Egg shells, coffee grinds, old newspapers, unpaid bills. These are just a few items that go into the trash cans of Georgetown apartments every morning. This waste could continue to go fill a landfill somewhere, or, as GUSA has rightfully realized, it could be put to a better use.

This week, the Georgetown University Student Association passed an initiative that will create a program for composting in Alumni Square. It now falls on the student body to take this important step to make Georgetown a more environmentally conscious campus.

The voluntary program will offer residents compost bins that will be emptied into a central composting bin, which University Facilities will pick up weekly and combine with composted waste from other on-campus locations.

The challenge — and the opportunity — of the new GUSA program is that it depends entirely on student initiative. GUSA has set aside a portion of funds as prize money to incentivize students to compost, and this could serve as a carrot for students living in Village B. But composting, like many aspects of environmental awareness, will require continued commitment, daily decisions to separate the trash and the addition of “take out compost” to the chore sheet.

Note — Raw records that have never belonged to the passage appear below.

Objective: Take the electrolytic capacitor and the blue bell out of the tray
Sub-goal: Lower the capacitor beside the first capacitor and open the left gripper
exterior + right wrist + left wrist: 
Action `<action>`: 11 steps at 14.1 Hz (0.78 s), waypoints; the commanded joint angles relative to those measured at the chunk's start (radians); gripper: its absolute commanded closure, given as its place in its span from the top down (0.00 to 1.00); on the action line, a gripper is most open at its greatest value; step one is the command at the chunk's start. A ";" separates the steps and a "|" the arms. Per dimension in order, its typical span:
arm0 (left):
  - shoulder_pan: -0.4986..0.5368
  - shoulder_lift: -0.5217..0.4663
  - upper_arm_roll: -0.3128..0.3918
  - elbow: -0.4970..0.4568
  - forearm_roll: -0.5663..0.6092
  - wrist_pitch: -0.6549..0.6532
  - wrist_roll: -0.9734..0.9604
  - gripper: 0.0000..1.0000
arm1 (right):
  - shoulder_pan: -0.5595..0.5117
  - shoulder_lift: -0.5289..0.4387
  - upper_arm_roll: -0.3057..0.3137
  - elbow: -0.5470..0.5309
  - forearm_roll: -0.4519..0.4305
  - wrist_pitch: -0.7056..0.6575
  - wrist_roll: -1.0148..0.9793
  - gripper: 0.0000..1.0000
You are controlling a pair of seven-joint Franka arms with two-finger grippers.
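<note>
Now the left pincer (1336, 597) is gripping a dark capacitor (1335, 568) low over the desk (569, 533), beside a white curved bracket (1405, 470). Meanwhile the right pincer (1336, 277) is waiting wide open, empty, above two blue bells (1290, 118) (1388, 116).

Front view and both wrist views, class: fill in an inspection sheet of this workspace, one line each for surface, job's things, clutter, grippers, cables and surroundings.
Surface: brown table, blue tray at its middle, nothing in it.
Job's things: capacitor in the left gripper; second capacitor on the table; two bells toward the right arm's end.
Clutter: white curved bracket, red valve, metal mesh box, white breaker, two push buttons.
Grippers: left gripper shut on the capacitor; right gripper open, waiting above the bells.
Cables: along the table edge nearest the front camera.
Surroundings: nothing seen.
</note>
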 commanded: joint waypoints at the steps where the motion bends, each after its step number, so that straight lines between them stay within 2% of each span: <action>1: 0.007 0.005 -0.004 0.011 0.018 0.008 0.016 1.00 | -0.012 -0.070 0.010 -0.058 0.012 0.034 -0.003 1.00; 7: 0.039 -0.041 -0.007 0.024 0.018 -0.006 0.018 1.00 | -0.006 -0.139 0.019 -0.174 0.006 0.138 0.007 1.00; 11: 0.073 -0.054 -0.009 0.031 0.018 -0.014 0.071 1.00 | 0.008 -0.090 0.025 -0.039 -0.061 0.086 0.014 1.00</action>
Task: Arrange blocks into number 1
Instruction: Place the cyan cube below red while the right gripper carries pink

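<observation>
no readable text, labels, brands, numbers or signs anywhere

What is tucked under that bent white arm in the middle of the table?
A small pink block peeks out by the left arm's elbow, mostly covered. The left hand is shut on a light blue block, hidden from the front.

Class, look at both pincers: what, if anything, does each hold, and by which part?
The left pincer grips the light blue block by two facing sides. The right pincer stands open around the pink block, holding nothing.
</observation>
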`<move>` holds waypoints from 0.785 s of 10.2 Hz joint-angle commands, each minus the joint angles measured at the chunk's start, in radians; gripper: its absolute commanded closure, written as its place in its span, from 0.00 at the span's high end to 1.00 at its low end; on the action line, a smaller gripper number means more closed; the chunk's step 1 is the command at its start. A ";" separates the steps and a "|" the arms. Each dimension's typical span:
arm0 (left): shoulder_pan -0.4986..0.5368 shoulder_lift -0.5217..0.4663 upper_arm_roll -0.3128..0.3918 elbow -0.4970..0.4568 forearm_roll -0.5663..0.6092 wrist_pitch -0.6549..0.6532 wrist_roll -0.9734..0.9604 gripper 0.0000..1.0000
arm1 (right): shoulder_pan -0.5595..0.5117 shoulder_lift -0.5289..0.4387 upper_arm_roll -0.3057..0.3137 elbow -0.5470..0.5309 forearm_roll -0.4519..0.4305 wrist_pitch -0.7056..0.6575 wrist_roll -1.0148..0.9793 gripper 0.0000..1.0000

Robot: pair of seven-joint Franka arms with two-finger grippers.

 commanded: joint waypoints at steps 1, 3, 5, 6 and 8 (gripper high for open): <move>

But the results are well worth the effort. Composting directly reduces carbon dioxide, methane and nitrous oxide levels in the environment, creates nutrient-rich soil and prevents further accumulation of waste in landfills.

If Georgetown truly desires to become a “greener” school, the new GUSA program represents an opportunity to demonstrate that commitment. If paired with other measures, like a concerted effort to recycle beverage cans or plastic cups after parties, the new program could represent a shift toward sustainability that, at Georgetown, is overdue.